Parenting Support Los Angeles

Parenting is one of the most rewarding roles a person can take on, and it is also one of the most demanding. Whether you are navigating the early years of raising a child, managing the turbulence of adolescence, or working through conflict with an adult child, the pressures of parenthood rarely come with a clear roadmap. As a licensed marriage and family therapist in the Los Angeles area, I offer parenting support to help you find steadier ground.

I am Rose Safran, MFT. My work with parents is rooted in the belief that when you feel more grounded and clear in your role, your entire family benefits. Parenting support is not about being told what to do. It is about building the insight and skills that help you show up the way you want to, even when things feel hard.

What Parenting Support Looks Like

The parents I work with come to me at different stages and with different challenges. Some are dealing with a child who is struggling emotionally or behaviorally, and they are not sure how to respond. Others are navigating co-parenting after a separation or divorce. Some simply feel like they have lost their sense of confidence as a parent and want to reconnect with their instincts.

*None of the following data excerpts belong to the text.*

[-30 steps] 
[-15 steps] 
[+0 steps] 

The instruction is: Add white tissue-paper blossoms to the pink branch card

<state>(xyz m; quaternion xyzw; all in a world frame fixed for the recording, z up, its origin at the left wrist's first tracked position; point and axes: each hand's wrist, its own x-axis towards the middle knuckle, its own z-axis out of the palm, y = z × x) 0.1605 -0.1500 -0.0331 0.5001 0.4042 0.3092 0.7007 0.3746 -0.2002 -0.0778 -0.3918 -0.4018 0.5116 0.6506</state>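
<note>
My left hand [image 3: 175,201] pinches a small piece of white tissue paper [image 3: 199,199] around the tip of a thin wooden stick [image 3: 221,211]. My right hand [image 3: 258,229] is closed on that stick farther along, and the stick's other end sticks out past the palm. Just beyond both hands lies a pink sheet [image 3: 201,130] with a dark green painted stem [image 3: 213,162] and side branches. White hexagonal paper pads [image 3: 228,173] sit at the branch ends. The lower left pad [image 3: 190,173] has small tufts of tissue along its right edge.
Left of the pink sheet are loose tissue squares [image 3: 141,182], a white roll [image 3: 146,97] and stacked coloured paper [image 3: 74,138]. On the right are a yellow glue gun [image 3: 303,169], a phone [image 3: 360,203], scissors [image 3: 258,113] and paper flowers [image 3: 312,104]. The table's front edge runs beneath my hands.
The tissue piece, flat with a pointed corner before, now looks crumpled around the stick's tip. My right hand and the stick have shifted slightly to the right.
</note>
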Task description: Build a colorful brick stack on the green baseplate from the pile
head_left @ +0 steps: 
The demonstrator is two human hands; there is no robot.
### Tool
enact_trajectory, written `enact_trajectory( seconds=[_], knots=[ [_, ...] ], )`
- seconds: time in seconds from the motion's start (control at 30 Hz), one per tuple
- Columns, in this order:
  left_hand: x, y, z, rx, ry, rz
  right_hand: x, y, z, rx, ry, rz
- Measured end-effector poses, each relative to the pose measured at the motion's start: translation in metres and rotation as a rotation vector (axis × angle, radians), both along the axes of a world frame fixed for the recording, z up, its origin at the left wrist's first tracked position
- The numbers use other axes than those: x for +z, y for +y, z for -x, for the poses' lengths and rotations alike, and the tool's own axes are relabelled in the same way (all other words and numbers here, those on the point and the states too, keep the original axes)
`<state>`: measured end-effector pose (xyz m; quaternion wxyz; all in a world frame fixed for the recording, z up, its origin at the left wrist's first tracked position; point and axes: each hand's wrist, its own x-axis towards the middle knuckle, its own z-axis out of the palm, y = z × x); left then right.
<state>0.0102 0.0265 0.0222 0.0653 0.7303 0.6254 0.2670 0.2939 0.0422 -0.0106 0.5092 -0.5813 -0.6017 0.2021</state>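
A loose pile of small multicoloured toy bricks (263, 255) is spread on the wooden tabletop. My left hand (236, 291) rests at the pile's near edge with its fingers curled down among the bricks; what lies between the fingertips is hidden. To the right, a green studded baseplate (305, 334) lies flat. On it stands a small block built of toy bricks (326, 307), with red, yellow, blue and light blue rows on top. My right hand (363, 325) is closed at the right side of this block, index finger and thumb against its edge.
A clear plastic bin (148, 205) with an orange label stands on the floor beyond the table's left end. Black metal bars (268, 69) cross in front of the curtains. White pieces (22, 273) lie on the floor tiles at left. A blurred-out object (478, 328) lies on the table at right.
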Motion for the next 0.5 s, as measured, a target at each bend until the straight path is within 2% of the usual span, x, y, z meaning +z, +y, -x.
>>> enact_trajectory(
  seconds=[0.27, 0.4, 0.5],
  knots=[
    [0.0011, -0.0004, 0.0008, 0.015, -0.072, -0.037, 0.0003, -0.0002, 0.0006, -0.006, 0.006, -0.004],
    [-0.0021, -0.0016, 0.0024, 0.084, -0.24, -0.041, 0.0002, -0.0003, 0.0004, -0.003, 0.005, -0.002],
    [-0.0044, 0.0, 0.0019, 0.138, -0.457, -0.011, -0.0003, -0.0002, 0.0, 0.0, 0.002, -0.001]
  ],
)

Research consistently shows that the quality of the parent-child relationship is one of the strongest predictors of a child's long-term emotional and social development. That means investing in your own growth as a parent is one of the most meaningful things you can do for your child.

In our sessions, we work together to identify patterns that are getting in the way, understand your child's behavior in context, and develop practical strategies that fit your family's actual life. I do not believe in one-size-fits-all parenting advice. What works in one family may not work in yours, and my job is to help you find what does.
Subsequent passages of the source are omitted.